** Opening RECORDS PROVIDED block **

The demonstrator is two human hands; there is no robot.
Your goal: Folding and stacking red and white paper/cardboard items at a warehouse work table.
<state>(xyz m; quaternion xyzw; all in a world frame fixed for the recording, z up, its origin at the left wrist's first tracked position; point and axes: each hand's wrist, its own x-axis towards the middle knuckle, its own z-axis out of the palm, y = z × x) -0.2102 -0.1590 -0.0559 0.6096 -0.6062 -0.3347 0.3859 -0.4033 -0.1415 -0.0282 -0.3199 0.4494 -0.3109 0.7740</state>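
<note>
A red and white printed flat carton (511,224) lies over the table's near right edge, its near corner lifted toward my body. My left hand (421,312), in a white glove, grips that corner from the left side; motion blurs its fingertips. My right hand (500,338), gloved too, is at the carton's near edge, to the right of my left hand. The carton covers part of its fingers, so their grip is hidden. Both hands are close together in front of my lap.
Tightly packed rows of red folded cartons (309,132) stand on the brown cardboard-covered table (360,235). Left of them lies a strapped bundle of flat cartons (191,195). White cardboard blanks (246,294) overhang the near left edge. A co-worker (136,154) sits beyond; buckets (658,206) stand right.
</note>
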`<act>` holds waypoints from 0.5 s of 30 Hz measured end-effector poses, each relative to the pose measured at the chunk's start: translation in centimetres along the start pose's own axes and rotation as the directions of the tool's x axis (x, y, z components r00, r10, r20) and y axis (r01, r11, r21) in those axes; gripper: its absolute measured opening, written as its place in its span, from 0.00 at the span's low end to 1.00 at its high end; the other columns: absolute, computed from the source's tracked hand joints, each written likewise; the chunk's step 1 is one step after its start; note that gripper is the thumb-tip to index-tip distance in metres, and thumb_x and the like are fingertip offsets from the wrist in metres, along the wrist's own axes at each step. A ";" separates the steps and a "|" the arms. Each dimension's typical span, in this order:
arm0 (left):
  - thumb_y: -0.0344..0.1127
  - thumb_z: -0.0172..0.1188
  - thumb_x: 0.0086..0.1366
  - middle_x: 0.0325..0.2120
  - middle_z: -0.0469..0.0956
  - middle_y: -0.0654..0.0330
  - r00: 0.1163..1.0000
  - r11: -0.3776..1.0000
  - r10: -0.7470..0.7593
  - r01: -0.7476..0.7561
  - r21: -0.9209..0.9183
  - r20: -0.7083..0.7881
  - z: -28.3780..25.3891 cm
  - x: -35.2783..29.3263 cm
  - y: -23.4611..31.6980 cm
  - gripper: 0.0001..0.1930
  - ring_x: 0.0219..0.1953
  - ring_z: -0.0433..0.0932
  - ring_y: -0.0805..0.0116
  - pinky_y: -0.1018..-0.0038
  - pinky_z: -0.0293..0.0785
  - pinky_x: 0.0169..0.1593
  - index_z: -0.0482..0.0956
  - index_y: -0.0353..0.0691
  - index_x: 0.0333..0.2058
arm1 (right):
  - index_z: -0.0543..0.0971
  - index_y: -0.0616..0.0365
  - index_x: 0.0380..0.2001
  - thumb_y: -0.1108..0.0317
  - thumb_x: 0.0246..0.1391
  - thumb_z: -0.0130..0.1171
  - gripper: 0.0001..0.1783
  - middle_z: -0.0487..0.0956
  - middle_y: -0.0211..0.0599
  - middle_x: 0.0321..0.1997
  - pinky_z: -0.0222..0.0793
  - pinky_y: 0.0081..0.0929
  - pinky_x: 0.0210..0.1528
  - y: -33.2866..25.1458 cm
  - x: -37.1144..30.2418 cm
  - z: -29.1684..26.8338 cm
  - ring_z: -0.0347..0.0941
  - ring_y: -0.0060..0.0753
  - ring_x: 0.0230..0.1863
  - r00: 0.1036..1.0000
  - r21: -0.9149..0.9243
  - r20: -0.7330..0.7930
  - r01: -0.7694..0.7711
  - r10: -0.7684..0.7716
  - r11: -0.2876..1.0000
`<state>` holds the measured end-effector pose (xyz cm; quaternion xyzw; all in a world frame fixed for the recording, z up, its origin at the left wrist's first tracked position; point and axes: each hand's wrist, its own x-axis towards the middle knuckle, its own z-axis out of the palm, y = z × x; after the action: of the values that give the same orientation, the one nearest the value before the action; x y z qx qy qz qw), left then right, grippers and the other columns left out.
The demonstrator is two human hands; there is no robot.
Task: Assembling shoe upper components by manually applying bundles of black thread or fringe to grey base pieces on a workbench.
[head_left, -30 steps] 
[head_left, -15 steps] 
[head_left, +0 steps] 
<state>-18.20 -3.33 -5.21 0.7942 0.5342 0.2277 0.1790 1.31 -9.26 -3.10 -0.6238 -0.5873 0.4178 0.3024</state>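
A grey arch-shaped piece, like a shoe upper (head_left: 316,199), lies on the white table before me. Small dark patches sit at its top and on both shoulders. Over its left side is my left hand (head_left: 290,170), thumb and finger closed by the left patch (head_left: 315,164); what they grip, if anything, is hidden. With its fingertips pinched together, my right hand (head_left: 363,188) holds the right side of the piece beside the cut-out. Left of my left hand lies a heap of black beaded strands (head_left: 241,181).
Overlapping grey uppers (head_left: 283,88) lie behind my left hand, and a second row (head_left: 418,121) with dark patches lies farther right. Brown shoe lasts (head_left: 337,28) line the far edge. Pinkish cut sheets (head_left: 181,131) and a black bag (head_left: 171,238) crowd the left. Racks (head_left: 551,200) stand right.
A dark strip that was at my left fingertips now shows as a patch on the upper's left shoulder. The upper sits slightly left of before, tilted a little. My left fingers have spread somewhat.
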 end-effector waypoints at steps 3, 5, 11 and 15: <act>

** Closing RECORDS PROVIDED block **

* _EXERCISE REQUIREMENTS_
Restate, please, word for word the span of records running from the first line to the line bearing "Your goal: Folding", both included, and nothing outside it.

* _SOLUTION TO THIS PROBLEM_
The demonstrator is two human hands; there is no robot.
Your goal: Folding and stacking red and white paper/cardboard items at a warehouse work table.

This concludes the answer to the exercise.